• Problem to work on: Restate, word for word and with no pictures, the stretch of lines in the data below that begins at the line with "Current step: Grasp" and ends at the line with "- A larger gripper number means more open", inclusive.

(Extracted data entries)

--------------------------------

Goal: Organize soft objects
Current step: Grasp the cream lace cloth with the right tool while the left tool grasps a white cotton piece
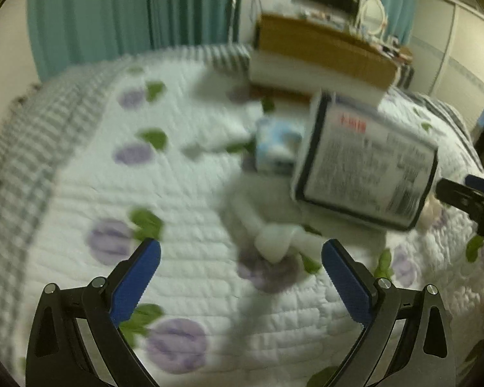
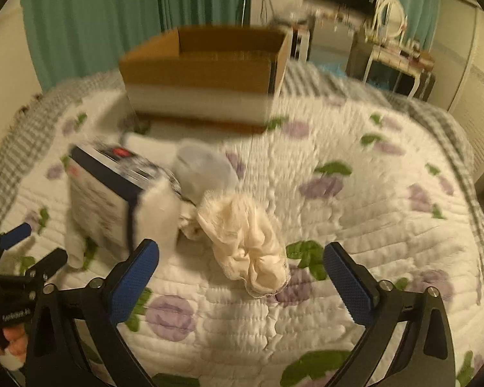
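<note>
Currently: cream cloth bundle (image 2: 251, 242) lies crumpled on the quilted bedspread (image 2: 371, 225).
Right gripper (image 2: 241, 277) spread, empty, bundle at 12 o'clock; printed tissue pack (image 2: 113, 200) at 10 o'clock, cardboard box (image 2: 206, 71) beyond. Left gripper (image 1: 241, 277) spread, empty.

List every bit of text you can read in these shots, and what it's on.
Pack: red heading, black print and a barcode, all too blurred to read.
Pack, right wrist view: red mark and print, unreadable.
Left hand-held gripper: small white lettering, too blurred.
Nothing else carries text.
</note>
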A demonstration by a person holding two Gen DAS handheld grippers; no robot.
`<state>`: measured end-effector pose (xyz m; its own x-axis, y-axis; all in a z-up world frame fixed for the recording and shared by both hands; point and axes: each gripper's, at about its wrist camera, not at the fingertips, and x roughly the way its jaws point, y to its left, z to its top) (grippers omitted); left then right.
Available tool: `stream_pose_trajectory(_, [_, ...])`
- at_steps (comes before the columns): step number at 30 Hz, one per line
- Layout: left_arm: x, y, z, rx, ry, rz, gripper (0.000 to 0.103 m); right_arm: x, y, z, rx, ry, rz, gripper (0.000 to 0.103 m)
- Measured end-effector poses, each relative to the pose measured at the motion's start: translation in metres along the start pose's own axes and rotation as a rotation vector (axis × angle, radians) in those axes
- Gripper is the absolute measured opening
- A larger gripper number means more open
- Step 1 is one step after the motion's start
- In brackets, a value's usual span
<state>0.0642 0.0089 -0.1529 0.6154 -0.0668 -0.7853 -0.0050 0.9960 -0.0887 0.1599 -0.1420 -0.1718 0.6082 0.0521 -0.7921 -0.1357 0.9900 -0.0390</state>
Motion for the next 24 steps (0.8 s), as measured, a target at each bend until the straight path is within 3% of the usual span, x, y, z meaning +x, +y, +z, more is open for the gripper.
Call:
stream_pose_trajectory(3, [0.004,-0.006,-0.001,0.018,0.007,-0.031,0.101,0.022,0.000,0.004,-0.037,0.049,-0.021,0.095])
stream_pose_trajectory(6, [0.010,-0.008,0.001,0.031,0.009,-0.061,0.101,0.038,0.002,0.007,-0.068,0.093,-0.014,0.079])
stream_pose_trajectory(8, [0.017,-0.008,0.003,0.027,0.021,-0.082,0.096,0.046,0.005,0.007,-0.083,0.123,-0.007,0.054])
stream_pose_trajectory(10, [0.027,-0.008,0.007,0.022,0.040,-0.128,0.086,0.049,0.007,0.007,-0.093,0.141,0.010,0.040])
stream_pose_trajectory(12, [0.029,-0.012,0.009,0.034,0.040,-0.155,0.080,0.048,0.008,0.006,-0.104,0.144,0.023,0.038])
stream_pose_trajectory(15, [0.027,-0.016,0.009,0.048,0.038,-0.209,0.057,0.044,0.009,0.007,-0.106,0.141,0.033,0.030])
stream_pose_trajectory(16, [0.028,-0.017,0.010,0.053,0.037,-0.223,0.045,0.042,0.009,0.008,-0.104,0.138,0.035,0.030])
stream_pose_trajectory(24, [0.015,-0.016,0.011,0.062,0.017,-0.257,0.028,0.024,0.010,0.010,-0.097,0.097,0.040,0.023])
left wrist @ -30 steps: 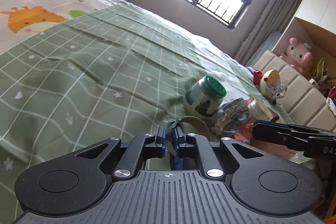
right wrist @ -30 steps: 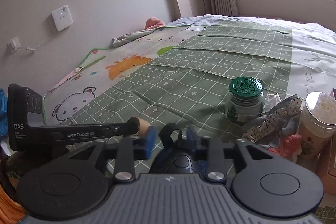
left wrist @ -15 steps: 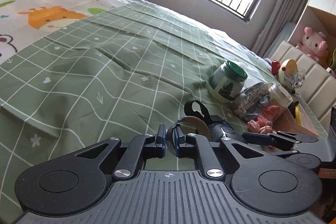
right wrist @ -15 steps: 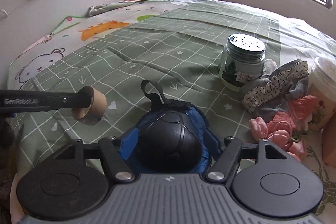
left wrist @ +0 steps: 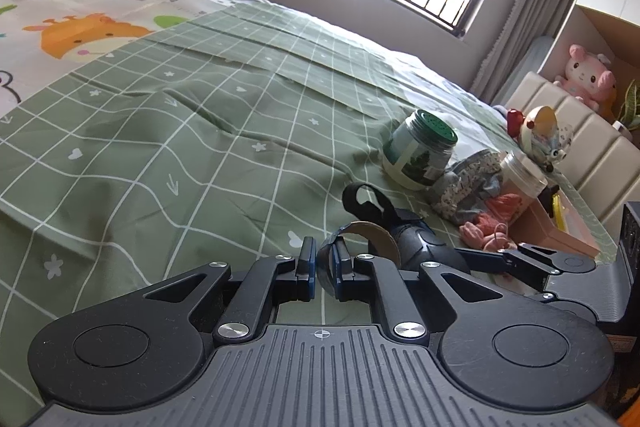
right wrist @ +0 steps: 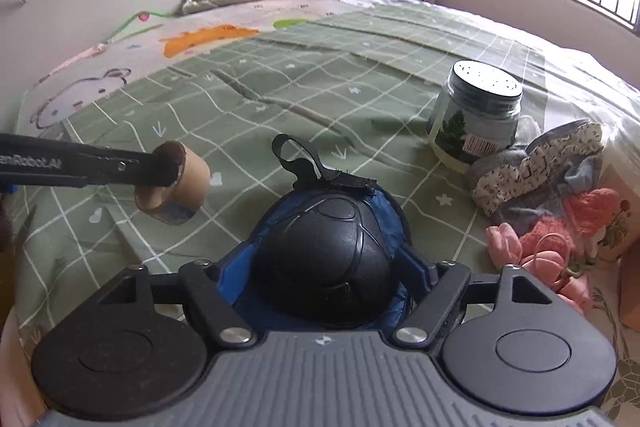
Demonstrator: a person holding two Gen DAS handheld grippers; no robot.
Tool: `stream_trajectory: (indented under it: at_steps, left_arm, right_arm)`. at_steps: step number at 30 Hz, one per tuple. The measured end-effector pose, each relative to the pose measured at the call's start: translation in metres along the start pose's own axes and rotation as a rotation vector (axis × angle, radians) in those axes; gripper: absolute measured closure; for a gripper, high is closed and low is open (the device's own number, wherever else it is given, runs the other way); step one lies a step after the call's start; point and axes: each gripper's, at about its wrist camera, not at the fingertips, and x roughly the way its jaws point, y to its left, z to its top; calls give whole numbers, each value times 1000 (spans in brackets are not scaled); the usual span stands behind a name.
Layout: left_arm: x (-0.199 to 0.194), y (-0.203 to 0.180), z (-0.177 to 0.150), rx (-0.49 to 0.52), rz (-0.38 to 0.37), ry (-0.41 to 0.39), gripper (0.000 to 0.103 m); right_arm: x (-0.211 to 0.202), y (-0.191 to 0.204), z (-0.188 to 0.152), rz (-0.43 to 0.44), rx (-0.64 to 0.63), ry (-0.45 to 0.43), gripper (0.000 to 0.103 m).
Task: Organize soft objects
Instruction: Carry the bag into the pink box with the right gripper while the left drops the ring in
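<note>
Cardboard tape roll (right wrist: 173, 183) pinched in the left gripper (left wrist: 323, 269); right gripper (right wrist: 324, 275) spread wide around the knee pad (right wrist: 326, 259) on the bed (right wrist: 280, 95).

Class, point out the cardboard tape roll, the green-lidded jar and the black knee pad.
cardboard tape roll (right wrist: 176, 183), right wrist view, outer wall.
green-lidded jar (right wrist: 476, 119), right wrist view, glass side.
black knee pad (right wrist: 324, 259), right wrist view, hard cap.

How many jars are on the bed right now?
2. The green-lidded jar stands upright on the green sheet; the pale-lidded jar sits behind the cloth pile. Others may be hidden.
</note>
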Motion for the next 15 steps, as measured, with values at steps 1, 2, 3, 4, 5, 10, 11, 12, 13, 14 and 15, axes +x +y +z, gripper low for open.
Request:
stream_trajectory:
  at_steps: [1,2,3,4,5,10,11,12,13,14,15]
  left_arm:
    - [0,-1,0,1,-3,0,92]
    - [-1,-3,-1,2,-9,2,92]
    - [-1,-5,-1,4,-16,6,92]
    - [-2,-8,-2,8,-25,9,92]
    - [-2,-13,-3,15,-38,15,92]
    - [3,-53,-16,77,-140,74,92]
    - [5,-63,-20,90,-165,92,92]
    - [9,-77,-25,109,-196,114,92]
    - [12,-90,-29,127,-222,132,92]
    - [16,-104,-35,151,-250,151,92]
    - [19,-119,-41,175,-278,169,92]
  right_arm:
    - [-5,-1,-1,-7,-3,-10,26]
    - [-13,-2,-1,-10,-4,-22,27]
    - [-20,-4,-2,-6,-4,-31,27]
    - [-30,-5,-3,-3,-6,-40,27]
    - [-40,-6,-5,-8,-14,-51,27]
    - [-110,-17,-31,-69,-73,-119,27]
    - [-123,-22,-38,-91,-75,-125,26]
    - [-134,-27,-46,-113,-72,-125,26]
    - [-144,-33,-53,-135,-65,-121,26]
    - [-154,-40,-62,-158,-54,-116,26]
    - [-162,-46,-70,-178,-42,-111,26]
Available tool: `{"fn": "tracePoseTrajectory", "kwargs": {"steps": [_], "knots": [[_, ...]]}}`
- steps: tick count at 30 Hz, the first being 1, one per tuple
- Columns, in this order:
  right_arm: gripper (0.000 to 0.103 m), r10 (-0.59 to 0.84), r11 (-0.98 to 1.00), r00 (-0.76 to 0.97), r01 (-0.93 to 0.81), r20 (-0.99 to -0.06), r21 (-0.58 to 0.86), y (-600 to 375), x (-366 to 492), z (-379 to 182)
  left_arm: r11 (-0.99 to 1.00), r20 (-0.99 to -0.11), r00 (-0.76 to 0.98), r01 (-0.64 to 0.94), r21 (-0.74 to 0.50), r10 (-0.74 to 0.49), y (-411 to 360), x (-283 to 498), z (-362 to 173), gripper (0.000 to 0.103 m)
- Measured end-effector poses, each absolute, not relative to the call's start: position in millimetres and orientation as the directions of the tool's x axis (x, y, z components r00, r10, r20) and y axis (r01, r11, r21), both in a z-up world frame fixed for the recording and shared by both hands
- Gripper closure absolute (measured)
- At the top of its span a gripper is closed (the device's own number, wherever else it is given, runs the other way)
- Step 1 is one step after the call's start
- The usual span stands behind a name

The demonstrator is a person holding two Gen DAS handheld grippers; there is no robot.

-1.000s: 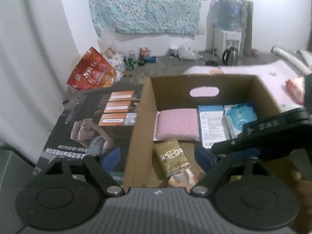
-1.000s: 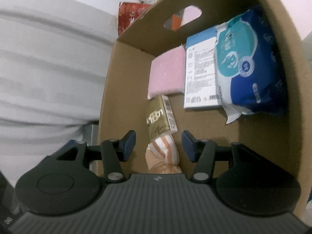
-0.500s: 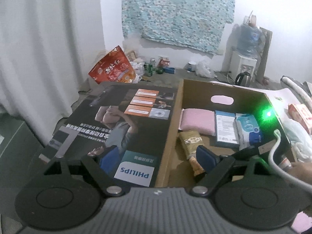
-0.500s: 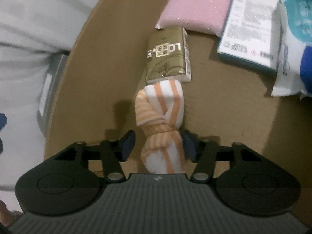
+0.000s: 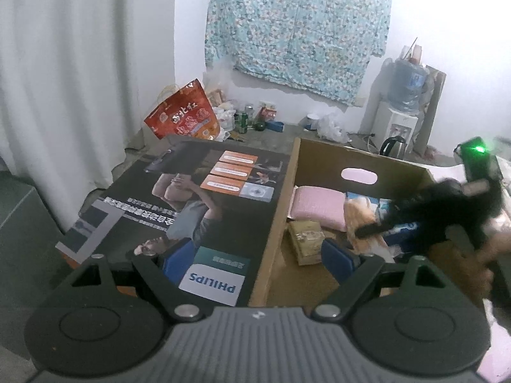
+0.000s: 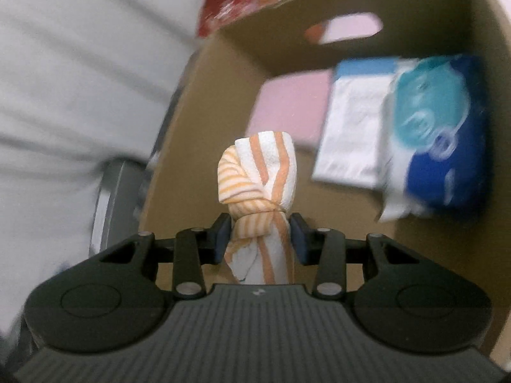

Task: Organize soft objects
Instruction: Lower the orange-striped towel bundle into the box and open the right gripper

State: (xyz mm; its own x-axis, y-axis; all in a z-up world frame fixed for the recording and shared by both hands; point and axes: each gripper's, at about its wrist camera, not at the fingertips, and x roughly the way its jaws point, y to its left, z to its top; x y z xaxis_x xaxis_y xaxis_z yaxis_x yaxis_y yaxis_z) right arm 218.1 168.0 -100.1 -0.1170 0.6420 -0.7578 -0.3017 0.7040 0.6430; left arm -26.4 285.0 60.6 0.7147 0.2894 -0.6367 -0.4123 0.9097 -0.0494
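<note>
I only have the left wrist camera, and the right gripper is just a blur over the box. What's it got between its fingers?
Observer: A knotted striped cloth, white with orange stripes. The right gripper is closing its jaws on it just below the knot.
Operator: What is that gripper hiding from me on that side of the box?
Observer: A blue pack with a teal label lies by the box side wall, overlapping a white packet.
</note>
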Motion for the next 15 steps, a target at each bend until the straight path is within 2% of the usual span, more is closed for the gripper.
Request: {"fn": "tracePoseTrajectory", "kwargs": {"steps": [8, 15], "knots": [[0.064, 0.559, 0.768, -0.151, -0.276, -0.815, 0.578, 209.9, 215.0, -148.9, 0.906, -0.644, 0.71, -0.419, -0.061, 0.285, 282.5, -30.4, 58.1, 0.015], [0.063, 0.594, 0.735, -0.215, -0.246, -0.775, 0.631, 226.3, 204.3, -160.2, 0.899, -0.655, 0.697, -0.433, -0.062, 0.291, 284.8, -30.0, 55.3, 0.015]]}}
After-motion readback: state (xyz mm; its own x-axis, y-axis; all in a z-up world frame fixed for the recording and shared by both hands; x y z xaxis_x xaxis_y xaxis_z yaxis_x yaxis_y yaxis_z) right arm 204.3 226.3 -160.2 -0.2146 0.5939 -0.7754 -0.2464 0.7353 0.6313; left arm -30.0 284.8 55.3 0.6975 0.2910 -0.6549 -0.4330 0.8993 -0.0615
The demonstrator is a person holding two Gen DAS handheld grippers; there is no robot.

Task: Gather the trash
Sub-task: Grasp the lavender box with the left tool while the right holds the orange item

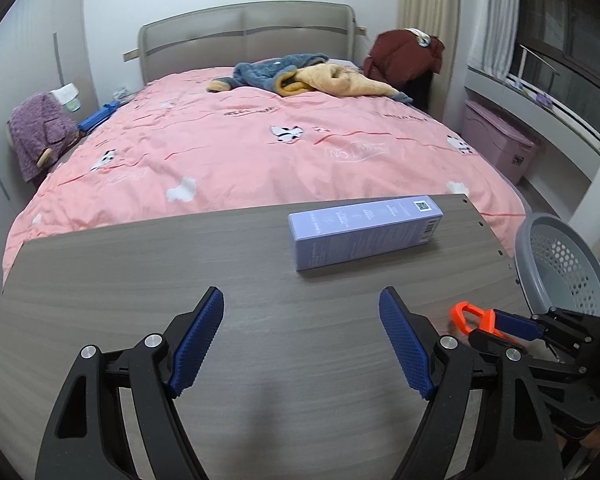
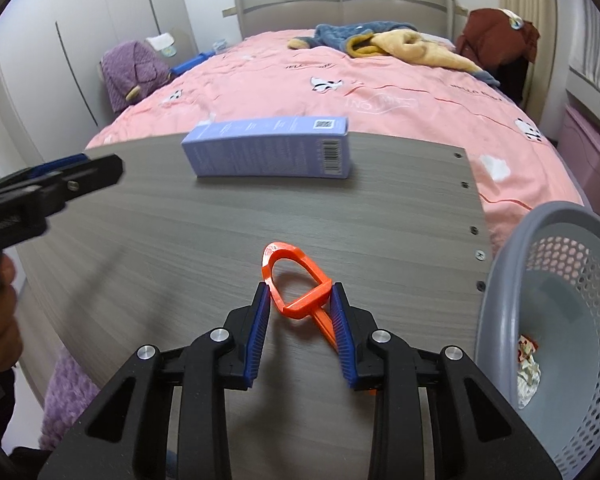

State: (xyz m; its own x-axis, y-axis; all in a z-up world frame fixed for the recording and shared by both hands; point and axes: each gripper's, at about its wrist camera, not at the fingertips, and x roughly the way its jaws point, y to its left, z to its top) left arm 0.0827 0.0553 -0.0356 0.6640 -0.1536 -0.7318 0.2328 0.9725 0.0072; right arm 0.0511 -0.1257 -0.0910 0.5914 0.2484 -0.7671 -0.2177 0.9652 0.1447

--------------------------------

• Result for this exercise:
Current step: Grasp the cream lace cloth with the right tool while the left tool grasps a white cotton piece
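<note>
Currently: cream cloth bundle (image 2: 251, 242) lies crumpled on the quilted bedspread (image 2: 371, 225).
Right gripper (image 2: 241, 277) spread, empty, bundle at 12 o'clock; printed tissue pack (image 2: 113, 200) at 10 o'clock, cardboard box (image 2: 206, 71) beyond. Left gripper (image 1: 241, 277) spread, empty.

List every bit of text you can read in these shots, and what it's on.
Pack: red heading, black print and a barcode, all too blurred to read.
Pack, right wrist view: red mark and print, unreadable.
Left hand-held gripper: small white lettering, too blurred.
Nothing else carries text.
</note>
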A demonstration by a person holding two Gen DAS handheld grippers; no robot.
`<state>`: measured end-effector pose (xyz m; its own x-axis, y-axis; all in a z-up world frame fixed for the recording and shared by both hands; point and axes: each gripper's, at about its wrist camera, not at the fingertips, and x roughly the way its jaws point, y to its left, z to its top) (grippers omitted); left then right.
Available tool: `stream_pose_trajectory(_, [_, ...])`
- at_steps (comes before the columns): step number at 30 Hz, one per line
- Layout: left_arm: x, y, z, rx, ry, rz, gripper (0.000 to 0.103 m); right_arm: x, y, z, rx, ry, rz, gripper (0.000 to 0.103 m)
- Measured end-effector poses, each relative to the pose measured at the motion's start: translation in metres along the start pose's own axes and rotation as a rotation vector (axis × angle, radians) in those axes
- Gripper is the absolute measured opening
- A larger gripper number means more open

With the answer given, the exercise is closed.